Task:
Give the number of lines in this listing that contain "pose", with no other words.

Recorded data:
⟨
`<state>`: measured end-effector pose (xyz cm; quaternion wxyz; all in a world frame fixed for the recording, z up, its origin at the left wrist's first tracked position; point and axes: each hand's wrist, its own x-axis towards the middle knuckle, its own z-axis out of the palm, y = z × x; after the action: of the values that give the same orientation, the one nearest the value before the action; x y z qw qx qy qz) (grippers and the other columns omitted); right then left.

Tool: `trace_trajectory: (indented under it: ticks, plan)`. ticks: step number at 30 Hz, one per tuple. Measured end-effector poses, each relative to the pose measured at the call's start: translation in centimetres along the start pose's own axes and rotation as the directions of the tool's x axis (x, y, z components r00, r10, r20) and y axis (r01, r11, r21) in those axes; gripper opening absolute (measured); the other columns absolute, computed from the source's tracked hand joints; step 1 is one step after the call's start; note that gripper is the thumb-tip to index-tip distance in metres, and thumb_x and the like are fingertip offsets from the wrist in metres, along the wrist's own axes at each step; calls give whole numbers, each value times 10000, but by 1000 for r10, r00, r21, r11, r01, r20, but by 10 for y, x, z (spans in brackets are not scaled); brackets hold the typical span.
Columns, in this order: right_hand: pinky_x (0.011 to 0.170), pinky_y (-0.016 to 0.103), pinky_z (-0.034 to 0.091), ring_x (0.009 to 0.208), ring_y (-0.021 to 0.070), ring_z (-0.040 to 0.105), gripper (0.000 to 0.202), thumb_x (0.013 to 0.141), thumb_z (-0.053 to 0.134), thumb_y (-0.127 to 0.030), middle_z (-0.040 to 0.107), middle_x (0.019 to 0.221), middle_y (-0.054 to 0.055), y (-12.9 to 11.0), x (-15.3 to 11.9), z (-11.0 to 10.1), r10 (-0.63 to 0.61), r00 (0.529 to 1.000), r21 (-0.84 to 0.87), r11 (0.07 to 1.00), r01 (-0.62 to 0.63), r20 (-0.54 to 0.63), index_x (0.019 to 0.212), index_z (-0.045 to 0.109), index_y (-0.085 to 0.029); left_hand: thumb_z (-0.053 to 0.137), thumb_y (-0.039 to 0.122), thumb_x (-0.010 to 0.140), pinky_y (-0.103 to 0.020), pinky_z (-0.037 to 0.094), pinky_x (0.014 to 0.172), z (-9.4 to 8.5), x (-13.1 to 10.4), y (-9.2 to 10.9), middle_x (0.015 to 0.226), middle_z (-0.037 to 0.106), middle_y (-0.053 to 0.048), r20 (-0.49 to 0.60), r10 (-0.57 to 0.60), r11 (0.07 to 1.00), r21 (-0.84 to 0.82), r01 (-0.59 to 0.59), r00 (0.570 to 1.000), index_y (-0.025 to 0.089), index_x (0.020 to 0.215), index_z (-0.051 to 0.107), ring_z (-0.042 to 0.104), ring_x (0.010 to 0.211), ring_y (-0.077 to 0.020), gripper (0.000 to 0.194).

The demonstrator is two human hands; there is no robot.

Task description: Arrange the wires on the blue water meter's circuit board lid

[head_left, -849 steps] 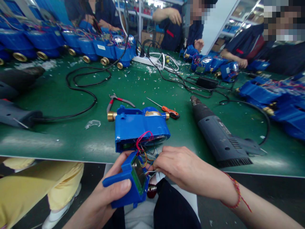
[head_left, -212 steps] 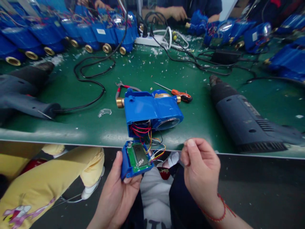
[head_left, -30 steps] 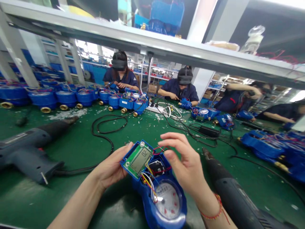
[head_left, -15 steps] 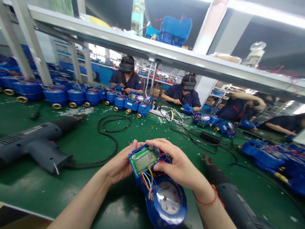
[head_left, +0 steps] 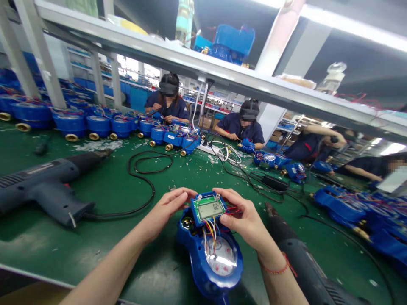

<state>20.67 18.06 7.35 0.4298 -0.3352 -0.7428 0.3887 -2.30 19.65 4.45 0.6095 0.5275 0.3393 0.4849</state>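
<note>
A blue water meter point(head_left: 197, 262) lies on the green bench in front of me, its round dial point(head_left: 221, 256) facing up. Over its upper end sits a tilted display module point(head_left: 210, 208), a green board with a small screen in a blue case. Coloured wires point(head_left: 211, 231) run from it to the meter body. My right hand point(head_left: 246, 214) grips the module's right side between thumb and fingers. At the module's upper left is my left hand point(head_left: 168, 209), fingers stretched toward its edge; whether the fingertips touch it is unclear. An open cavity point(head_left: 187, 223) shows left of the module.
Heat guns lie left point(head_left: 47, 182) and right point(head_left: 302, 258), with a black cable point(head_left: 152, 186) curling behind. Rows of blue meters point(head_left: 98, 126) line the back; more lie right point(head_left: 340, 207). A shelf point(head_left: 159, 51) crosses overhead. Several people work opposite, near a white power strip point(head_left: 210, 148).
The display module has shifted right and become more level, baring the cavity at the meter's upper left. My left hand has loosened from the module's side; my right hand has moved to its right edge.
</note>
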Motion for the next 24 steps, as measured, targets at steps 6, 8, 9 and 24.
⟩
Reply:
2